L’œuvre était bonne, corps-saint-jacques ! Apporter les secours de la civilisation dans ces contrées de cannibales était une entreprise juste, glorieuse, nécessaire. Mais pour mener à bien cette grande Idée, sur qui pouvait-il compter ? Sur des couards et des ladres, des repris de justice et de mauvais ouvriers. La nuit même où les truchements avaient été défaits, quatre chaloupes de fuyards avaient conduit vers la jungle une trentaine de ces misérables. Ils préféraient la vie de luxure parmi les Indiens à l’avenir honnête qu’il leur offrait.
Villegagnon avait donné des ordres pour que le campement des civils soit désormais gardé de jour comme de nuit. Une sentinelle dormait aussi au port près des chaloupes. L’ennemi extérieur n’était pas (encore) venu : c’est au-dedans qu’était née la mortelle corruption et toute l’œuvre s’en trouvait menacée. Fallait-il pour autant renoncer ? Le mot même, pour ne rien dire de l’idée, lui faisait horreur. Devant les murailles d’Alger, en 1540, sous la pluie, quand Charles Quint, qu’il avait accompagné sur la requête de l’ordre de Malte, avait donné le signal de la retraite, lui, Villegagnon, seul de vingt-deux mille hommes dont quatre cents chevaliers, était retourné planter son épée dans la porte de la ville. Il y avait gagné une arquebusade, un bras gauche mal brisé et des sarcasmes. Mais qu’importe, il avait crié aux Maures sidérés, qui le visaient du dessus des murailles : « Nous reviendrons ! » Alors, Le Freux…
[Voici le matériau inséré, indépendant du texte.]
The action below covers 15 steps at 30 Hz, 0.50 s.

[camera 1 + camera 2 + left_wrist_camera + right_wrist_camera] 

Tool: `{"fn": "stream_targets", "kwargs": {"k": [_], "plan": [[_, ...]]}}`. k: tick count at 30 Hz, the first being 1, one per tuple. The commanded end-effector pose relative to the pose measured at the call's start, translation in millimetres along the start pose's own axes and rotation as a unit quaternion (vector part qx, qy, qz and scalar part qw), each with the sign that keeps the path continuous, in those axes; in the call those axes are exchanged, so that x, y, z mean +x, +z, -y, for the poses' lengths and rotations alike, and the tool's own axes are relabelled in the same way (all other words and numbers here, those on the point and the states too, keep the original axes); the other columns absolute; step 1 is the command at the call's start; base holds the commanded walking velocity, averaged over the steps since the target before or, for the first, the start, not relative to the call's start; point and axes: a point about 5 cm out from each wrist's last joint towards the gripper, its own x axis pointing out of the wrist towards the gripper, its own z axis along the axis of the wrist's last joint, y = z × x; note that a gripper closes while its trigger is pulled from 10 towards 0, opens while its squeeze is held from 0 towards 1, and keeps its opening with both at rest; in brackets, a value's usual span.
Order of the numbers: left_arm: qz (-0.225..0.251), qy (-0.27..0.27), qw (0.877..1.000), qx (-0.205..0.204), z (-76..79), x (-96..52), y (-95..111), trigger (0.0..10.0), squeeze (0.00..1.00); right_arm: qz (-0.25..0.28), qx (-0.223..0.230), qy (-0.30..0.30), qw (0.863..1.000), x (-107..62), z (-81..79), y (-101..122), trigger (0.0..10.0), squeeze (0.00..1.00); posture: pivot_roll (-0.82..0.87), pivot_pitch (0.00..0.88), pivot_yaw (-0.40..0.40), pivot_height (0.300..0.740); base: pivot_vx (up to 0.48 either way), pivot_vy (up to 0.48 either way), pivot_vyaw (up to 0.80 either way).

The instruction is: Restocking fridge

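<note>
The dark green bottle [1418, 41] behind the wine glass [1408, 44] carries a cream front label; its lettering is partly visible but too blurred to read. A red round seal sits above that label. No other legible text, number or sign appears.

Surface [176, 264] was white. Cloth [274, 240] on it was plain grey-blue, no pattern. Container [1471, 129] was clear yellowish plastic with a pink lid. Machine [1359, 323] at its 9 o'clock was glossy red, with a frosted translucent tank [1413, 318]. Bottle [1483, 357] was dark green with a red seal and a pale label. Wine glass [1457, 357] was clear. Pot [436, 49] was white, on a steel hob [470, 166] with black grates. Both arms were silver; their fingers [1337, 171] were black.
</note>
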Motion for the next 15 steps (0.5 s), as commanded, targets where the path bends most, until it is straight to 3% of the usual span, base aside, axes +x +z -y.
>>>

Lorsqu’il y songeait, Villegagnon se disait que toute l’erreur était d’avoir confié la tâche d’encadrer son troupeau vicieux à Thevet. Le cordelier ne valait rien comme pasteur, il n’avait d’ecclésiastique que l’habit, quand il pensait même à le boutonner. On ne pouvait le blâmer de son indifférence religieuse. Il était à l’image de cette Église de France, tout entière tournée vers les intérêts séculiers : encore les siens n’étaient-ils ni les prébendes ni les femmes mais seulement la science. On pouvait l’en absoudre.
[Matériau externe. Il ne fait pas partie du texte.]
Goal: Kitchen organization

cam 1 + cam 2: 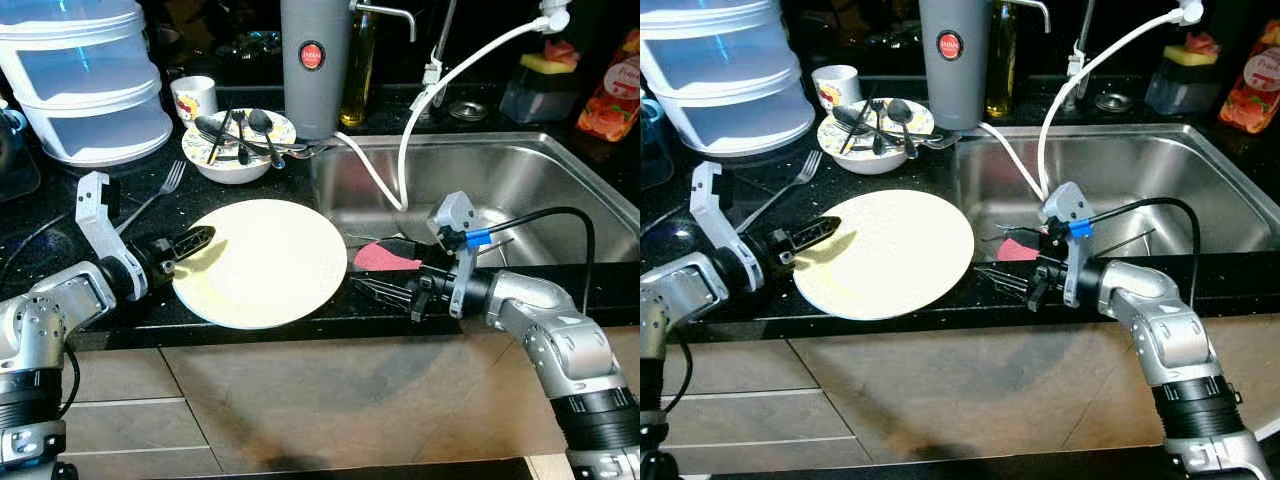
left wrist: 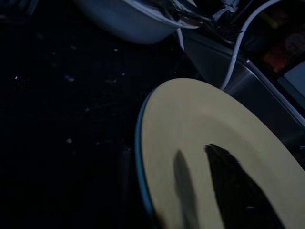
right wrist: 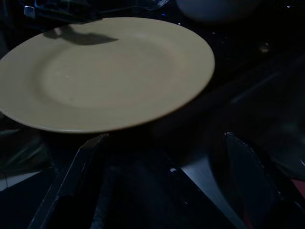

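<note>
A steel sink is set into the right part of the black desk. A pale yellow plate lies at the desk's front edge, just left of the sink. The left claw grips the plate's left rim — one finger lies on top. The right claw hangs spread open just beside the plate's right rim, not touching. A bowl of spoons sits toward the back edge.

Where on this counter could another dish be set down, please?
Bare counter lies between the tubs, the fork and the plate. The sink basin right of the hose is also free. It is crowded around the bowl, cup and grey canister.
</note>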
Mais le problème restait entier. L’amiral avait écrit au roi et à Coligny pour demander des renforts en soldats, de nouveaux colons et des fonds. Les lettres partiraient deux jours plus tard avec la Grande-Roberge et Bois-le-Comte. Mais quand même lui enverrait-on ce qu’il demandait — il ne se faisait pas là-dessus trop d’illusions — il restait le principal : l’encadrement spirituel de ces gueux, l’échine morale de la France antarctique, l’âme de Genèbre.
C’était le mot le plus tendre par lequel il désignait pour lui-même sa colonie. Genèbre sonnait comme Geneviève, et Geneviève était une jeune fille de quinze ans qui, quand il en avait vingt, n’avait pas voulu de lui. Genèbre, Geneviève, Genève.
Calvin !
Le poing de Villegagnon s’abattit sur le chêne et fit voler la cruche d’étain.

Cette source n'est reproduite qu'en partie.